# The problem
Restate all of the following data exactly, keeping any images out of the copy.
★ ★ ★
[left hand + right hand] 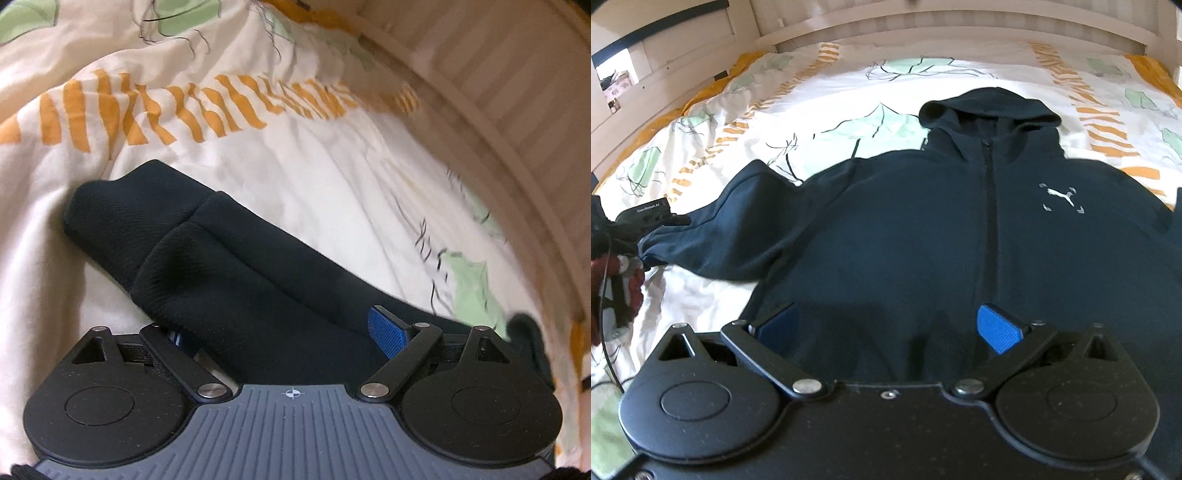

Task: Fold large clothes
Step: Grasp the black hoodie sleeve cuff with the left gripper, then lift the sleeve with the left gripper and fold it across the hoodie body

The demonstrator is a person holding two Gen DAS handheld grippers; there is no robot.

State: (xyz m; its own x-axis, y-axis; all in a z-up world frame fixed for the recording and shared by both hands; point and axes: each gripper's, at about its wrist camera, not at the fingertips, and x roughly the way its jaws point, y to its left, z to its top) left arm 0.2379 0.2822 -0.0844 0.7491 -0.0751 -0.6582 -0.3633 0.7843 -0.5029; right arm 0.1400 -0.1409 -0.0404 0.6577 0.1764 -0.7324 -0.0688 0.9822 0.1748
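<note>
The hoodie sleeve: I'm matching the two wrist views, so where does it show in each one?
Left wrist view: the sleeve runs from centre-left down between the left claw fingers.
Right wrist view: the sleeve stretches left from the hoodie toward the left claw at the left edge.
Shared landmark: the orange-striped bedspread.

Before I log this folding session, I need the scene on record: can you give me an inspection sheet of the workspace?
Surface: bedspread, white with orange and green print, wrinkled.
Job's things: dark hoodie face up, zipped, hood at far end; sleeve stretched sideways.
Clutter: nothing seen.
Grippers: left gripper around the sleeve end, jaws apart; right gripper open over the hem.
Cables: black cable beside the left gripper.
Surroundings: pale bed frame.
</note>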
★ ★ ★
# Completed exercise
[left hand + right hand] 

Task: Fold large clothes
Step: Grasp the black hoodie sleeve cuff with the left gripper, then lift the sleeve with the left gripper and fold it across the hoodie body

The demonstrator is a person holding two Gen DAS handheld grippers; there is no robot.

State: (xyz m; its own x-axis, y-axis; all in a z-up world frame fixed for the recording and shared by both hands; point and axes: each gripper's, at about its wrist camera, not at the fingertips, and x roughly the way its jaws point, y to its left, z to its top) left arm 0.2379 0.2822 -0.0844 0.7491 -0.0751 -0.6582 -0.3633 0.7843 -0.5029; right arm 0.1400 -0.1409 -0.0404 0.6577 0.1764 -0.7324 -0.0688 0.9822 0.1748
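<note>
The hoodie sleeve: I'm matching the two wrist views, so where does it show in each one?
Left wrist view: the sleeve runs from centre-left down between the left claw fingers.
Right wrist view: the sleeve stretches left from the hoodie toward the left claw at the left edge.
Shared landmark: the orange-striped bedspread.

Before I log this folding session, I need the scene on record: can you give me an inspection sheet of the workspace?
Surface: bedspread, white with orange and green print, wrinkled.
Job's things: dark hoodie face up, zipped, hood at far end; sleeve stretched sideways.
Clutter: nothing seen.
Grippers: left gripper around the sleeve end, jaws apart; right gripper open over the hem.
Cables: black cable beside the left gripper.
Surroundings: pale bed frame.
</note>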

No more output is expected for this exercise.